The Broadcasting Act 1989 contains a set of standards including that:
“When discussing controversial issues… broadcasters should make reasonable efforts, or give reasonable opportunities, to present significant points of view either in the same programme or in other programmes within the period of current interest.”
Parliament’s intent in setting the standards is clear to any reasonable person. Unfortunately the Broadcasting Standards Authority (BSA) has trouble attaining such clarity. Perhaps it is the years of being subject to obfuscatory argument by broadcasters. Or perhaps its their attempt to create some sort of pseudo-legal “case-law” in their own irrational decisions over the years that has confused them. Either way they can no longer see the wood for the trees. Indeed even the trees seem to be a challenge.
A Campbell Live item on euthanasia back in April was a clear example to any reasonable person of why our Parliament enacted the standards legislation and established the BSA to oversee it. The item gave a very sympathetic hearing to two strong advocates of euthanasia, with only a cursory acknowledgement that other viewpoints exist. No reasonable opportunity was given to present those viewpoints, either within the item or in any other coverage by the broadcaster at the time.

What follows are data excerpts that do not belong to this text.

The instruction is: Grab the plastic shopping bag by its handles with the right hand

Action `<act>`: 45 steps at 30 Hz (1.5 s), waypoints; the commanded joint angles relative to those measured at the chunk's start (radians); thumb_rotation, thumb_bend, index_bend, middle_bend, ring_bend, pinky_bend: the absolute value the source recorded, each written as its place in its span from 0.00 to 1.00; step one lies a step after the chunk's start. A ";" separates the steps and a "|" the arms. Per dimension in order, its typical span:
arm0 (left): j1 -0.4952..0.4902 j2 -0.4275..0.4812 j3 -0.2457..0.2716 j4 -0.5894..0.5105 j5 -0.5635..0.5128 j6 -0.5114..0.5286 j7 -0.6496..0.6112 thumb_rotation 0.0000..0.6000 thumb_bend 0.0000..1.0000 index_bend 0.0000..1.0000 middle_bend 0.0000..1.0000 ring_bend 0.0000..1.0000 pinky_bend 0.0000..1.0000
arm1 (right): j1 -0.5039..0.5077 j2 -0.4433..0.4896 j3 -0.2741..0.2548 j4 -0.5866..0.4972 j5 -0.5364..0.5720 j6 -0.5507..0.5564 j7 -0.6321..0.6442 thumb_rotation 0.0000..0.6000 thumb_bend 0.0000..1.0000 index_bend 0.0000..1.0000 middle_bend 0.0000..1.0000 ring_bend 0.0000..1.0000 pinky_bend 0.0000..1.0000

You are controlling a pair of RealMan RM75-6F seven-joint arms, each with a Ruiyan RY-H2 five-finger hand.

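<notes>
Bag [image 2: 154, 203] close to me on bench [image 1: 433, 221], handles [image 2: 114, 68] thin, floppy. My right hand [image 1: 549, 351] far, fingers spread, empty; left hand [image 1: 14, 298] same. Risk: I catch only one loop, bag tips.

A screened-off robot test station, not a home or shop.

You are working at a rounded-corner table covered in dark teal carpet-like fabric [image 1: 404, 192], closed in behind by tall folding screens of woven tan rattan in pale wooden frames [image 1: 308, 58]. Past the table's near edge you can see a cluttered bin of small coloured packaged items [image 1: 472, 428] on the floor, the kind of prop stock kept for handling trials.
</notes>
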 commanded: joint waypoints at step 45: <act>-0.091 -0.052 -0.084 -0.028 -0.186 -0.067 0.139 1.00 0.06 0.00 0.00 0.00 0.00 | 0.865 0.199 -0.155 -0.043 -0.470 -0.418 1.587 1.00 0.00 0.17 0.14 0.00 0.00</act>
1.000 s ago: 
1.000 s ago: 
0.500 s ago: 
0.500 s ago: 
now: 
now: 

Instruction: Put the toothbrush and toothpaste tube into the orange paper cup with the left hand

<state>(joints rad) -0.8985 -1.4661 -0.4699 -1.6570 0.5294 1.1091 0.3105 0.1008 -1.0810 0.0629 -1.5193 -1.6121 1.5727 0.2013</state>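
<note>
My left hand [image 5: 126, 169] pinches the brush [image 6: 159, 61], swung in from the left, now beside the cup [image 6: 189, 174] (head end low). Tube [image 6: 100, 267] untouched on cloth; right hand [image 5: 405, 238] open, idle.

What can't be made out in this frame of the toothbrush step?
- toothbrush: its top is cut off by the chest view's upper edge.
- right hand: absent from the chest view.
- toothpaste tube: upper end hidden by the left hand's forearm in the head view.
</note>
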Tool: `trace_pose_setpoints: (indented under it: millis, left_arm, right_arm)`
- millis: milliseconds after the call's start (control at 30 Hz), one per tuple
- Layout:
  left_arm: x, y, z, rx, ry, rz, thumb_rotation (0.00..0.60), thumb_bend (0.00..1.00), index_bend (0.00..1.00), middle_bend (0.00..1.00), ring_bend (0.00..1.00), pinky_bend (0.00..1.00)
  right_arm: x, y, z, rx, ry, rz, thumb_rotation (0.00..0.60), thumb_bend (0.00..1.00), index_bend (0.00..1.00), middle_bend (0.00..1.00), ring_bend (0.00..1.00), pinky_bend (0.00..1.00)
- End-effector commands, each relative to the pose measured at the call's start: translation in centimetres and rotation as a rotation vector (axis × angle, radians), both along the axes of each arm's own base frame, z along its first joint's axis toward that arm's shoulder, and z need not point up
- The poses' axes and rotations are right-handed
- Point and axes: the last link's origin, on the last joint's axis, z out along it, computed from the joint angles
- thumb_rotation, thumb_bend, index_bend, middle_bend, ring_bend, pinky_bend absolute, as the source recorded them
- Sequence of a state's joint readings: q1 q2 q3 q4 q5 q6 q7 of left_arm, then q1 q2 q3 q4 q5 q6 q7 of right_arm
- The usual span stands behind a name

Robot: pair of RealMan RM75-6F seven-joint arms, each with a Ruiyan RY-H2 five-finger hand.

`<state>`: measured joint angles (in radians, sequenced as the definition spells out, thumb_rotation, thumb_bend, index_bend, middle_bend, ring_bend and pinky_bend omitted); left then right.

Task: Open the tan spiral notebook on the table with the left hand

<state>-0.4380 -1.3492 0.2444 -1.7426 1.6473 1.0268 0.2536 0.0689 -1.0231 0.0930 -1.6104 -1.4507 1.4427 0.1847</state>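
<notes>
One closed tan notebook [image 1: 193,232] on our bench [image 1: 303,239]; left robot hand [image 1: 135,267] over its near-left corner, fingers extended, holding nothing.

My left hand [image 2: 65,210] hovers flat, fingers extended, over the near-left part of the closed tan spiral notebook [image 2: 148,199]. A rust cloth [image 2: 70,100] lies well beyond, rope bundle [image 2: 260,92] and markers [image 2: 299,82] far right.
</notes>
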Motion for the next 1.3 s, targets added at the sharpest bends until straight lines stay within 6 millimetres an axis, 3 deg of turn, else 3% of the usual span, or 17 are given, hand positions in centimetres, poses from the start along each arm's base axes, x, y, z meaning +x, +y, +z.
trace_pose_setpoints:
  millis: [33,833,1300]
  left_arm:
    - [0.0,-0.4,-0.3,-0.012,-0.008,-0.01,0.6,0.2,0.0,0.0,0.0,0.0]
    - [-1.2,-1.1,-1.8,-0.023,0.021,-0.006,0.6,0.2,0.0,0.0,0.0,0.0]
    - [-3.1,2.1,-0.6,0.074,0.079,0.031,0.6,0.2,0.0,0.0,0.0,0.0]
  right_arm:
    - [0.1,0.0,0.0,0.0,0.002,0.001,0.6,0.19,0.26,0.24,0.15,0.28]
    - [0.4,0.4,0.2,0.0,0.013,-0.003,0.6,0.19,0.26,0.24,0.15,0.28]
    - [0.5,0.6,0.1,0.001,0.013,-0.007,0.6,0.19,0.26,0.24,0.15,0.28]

In taking a complaint through the BSA process the clear intent of Parliament as outlined in the Act enabled a clear, well reasoned rejection of every illogical, and irrelevant argument mounted by Mediaworks in defence of their item (refer BSA – Campbell Live Euthanasia Story and BSA – Campbell Live Euthanasia Story – Final Comment).
In spite of that, the BSA managed in its decision published this month to not only agree with the broadcaster, but also to find some other completely irrelevant grounds for influencing their decision on the Campbell Live item. Apparently the Bill of Rights Act protection of freedom of expression meant they had to be cautious about “interfering with the item’s broadcast”. Not even Mediaworks had thought to argue this line.
No-one was suggesting that the item should not be broadcast, only that it should meet the standards of the Broadcasting Act. Freedom of expression is simply not relevant to the case. Or if it is, it is relevant only in the sense that other significant views were not allowed the freedom of expression required by the Broadcasting Act.
The Broadcasting Standards Authority has lost the plot. One is reminded of another statutory body set up to oversee legislation – the Abortion Supervisory Committee. Both have subverted the clear intent of the legislation under which Parliament established them.